:: PROBLEM REQUIREMENTS ::
In the records below, begin at the line that has "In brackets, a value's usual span" and stop after the line that has "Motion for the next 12"; quote those lines verbatim and nothing more.

:: EXERCISE MATERIALS ::
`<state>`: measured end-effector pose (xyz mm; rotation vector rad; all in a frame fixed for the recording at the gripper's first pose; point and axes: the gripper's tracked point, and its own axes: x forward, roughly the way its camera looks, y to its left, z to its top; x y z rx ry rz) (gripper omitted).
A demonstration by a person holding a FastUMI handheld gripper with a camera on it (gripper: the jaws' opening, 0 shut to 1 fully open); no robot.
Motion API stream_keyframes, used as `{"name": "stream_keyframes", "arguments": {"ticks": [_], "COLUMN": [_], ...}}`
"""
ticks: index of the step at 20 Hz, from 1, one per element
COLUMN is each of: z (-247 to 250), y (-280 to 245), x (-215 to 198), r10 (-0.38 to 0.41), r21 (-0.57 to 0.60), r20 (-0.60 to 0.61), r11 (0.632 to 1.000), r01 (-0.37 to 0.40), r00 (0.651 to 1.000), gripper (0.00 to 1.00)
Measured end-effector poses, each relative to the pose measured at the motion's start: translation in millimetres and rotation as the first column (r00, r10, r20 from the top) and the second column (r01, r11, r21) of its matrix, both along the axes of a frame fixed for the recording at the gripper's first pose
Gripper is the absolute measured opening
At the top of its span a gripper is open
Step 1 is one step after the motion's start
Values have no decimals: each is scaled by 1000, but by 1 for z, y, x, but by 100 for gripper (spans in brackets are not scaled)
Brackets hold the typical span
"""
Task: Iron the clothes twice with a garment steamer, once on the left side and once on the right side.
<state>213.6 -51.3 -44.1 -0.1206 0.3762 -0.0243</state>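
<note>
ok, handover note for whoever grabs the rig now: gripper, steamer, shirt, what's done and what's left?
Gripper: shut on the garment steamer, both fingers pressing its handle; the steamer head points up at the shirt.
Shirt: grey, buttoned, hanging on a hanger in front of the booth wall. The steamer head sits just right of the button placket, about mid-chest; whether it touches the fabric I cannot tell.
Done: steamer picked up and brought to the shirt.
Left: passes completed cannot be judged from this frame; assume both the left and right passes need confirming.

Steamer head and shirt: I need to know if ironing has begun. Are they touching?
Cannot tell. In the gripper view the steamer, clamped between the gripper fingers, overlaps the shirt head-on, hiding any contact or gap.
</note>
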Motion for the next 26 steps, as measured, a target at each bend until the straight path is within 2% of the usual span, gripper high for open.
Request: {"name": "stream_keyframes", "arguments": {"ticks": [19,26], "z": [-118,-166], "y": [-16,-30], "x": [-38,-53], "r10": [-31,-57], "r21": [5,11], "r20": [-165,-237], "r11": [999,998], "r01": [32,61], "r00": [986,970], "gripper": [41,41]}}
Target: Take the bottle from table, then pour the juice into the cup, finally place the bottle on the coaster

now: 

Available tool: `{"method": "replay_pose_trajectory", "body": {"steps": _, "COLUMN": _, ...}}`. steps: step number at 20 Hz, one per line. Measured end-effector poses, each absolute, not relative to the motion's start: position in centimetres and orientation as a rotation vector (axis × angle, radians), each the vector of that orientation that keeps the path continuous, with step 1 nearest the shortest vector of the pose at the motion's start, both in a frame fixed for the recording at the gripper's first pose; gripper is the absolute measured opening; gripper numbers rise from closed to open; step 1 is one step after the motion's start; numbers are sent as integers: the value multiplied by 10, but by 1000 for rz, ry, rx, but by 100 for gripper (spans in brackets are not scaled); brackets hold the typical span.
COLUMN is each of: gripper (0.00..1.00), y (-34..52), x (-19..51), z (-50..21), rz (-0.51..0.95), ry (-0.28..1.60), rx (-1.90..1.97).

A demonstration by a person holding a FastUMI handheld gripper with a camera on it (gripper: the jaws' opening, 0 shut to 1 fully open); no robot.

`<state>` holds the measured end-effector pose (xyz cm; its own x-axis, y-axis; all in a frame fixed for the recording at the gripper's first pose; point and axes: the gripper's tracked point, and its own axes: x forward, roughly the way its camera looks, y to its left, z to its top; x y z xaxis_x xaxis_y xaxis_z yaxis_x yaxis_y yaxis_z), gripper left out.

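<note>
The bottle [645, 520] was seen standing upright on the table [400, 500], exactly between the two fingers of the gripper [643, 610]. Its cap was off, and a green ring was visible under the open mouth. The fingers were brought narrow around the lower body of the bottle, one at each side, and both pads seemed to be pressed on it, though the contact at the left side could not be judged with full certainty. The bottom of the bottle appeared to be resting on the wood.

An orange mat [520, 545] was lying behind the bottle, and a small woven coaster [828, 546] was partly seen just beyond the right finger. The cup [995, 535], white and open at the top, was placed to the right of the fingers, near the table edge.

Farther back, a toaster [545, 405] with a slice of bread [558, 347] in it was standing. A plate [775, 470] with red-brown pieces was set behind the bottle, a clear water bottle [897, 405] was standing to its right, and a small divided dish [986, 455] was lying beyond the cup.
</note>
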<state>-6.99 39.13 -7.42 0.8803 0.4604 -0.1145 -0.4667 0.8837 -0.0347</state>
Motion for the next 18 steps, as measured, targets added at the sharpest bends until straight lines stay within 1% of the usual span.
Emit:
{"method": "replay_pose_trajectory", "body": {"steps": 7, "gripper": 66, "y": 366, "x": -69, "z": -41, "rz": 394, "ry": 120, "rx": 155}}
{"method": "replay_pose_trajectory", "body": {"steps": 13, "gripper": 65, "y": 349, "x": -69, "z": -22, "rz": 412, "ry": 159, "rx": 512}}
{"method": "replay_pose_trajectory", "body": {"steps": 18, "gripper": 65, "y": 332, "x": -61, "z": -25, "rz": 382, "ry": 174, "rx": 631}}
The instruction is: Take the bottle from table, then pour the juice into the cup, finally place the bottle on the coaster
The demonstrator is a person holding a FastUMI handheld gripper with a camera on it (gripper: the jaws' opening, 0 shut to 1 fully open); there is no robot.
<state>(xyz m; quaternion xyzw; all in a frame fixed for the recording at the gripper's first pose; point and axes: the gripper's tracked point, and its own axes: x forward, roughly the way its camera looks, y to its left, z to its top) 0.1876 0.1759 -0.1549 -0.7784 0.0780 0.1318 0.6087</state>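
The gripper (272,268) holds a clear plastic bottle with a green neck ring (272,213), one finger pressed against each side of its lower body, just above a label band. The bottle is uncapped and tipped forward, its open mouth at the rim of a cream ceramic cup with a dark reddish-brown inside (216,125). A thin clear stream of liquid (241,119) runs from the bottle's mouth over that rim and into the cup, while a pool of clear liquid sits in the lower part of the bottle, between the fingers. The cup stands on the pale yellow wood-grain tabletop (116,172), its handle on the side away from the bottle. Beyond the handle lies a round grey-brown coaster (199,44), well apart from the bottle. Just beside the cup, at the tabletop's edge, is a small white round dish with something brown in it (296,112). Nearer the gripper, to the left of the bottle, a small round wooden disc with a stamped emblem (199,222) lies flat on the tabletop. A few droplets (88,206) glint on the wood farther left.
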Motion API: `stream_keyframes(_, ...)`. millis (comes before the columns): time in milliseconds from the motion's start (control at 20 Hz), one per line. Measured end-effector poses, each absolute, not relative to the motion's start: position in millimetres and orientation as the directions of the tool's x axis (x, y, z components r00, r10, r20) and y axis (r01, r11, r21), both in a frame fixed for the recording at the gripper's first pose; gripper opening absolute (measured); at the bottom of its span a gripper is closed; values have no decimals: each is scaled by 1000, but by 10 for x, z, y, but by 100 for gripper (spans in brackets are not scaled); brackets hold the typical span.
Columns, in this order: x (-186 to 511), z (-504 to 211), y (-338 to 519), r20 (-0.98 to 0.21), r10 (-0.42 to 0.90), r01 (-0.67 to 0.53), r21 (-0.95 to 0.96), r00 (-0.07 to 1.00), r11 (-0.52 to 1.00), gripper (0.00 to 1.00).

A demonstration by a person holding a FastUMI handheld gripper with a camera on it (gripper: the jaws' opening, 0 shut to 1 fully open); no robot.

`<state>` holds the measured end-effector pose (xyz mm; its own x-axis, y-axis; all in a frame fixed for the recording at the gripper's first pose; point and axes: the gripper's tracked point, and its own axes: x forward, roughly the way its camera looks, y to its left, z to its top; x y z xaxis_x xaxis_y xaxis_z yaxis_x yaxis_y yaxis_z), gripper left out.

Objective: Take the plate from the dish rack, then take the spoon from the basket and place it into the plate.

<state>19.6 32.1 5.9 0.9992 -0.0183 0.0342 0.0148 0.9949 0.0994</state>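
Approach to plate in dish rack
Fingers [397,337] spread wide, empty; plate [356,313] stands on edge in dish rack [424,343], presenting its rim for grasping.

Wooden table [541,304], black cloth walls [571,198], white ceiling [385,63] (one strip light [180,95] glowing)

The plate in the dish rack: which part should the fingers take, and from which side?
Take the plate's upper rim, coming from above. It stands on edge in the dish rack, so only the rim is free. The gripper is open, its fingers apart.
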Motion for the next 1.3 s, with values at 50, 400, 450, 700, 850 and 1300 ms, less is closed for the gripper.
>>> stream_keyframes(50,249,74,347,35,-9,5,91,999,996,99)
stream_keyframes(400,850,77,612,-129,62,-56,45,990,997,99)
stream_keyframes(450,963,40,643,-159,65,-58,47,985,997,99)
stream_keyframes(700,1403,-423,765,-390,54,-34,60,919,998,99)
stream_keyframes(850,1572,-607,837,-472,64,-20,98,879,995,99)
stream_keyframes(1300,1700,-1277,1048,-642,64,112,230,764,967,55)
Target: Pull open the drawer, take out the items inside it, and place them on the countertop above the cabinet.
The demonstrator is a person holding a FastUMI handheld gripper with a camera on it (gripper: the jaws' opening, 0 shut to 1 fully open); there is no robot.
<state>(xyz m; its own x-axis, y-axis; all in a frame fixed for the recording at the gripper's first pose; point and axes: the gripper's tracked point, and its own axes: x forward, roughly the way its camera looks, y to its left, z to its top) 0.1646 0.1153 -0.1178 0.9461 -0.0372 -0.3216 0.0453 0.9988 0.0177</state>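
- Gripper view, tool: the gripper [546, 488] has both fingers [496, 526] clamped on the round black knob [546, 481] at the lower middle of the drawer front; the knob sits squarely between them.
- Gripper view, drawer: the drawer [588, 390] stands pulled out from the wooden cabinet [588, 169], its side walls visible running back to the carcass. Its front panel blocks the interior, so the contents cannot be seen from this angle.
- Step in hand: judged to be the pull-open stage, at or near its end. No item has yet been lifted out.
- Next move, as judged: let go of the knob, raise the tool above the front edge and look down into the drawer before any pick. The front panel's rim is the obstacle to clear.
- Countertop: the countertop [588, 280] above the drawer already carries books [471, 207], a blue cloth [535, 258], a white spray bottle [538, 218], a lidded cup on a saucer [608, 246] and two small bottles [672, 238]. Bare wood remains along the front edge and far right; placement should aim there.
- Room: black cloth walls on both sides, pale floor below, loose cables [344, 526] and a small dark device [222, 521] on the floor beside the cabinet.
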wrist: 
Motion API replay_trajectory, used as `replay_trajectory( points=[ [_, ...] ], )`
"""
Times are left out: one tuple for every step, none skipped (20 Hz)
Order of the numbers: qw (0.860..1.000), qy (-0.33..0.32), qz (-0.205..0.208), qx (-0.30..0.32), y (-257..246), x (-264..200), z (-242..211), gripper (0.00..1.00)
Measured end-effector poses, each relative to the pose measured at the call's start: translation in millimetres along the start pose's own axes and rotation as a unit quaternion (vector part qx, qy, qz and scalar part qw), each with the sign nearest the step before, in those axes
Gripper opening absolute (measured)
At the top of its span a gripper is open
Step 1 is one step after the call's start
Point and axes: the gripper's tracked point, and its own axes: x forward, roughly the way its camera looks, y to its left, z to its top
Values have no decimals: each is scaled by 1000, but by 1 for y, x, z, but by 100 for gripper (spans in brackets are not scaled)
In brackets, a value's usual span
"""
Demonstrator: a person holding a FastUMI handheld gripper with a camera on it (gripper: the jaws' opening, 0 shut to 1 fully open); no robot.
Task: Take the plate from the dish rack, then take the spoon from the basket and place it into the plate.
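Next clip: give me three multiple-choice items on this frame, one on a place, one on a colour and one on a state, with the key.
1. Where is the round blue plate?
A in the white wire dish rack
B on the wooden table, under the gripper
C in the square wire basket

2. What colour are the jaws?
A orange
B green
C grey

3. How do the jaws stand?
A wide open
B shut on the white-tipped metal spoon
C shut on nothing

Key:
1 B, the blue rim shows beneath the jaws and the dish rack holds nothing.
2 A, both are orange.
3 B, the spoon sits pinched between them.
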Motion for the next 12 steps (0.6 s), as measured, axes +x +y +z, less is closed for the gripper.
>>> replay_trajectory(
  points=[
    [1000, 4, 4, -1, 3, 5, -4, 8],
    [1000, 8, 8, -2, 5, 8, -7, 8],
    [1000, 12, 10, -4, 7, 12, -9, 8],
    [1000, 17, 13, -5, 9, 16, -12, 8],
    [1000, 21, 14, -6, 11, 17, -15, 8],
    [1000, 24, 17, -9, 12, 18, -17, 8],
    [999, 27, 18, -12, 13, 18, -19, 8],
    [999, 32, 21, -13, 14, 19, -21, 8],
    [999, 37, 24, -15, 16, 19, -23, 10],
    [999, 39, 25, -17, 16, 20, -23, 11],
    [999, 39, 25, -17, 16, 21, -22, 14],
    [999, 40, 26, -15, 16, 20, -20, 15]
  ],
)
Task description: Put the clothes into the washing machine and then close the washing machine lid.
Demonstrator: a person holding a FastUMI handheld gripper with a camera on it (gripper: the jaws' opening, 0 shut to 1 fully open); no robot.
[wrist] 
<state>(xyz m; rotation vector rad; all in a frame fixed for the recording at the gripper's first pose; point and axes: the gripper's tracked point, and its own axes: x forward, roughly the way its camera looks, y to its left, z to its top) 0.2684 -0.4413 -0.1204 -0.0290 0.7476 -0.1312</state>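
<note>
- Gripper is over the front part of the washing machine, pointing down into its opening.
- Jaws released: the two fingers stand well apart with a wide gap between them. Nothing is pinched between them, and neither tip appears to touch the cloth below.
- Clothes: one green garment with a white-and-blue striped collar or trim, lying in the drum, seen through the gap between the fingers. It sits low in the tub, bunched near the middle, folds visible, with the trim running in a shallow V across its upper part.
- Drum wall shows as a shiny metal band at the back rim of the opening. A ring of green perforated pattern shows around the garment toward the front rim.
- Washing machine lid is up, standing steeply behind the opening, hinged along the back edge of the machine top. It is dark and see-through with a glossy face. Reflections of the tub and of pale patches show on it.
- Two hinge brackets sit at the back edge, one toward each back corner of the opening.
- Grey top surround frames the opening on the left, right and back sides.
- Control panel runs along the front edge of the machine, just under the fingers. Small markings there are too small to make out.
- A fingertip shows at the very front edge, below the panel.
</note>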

:: ANSWER TO THIS TASK ::
In brackets, a value's usual span
"""
Demonstrator: a person holding a FastUMI handheld gripper with a camera on it (gripper: the jaws' opening, 0 shut to 1 fully open); no robot.
Task: Take the plate from the dish rack, then take the spoon from the basket and place it into the plate.
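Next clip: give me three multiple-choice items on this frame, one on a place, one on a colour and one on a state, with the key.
1. Where is the round blue plate?
A in the white wire dish rack
B on the wooden table, under the gripper
C in the square wire basket

2. What colour are the jaws?
A orange
B green
C grey

3. How do the jaws stand?
A wide open
B shut on the white-tipped metal spoon
C shut on nothing

Key:
1 B, the blue rim shows beneath the jaws and the dish rack holds nothing.
2 A, both are orange.
3 B, the spoon sits pinched between them.
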Motion for the next 12 steps (0.6 s), as measured, axes +x +y +z, less is closed for the gripper.

Response complete; there is no more output.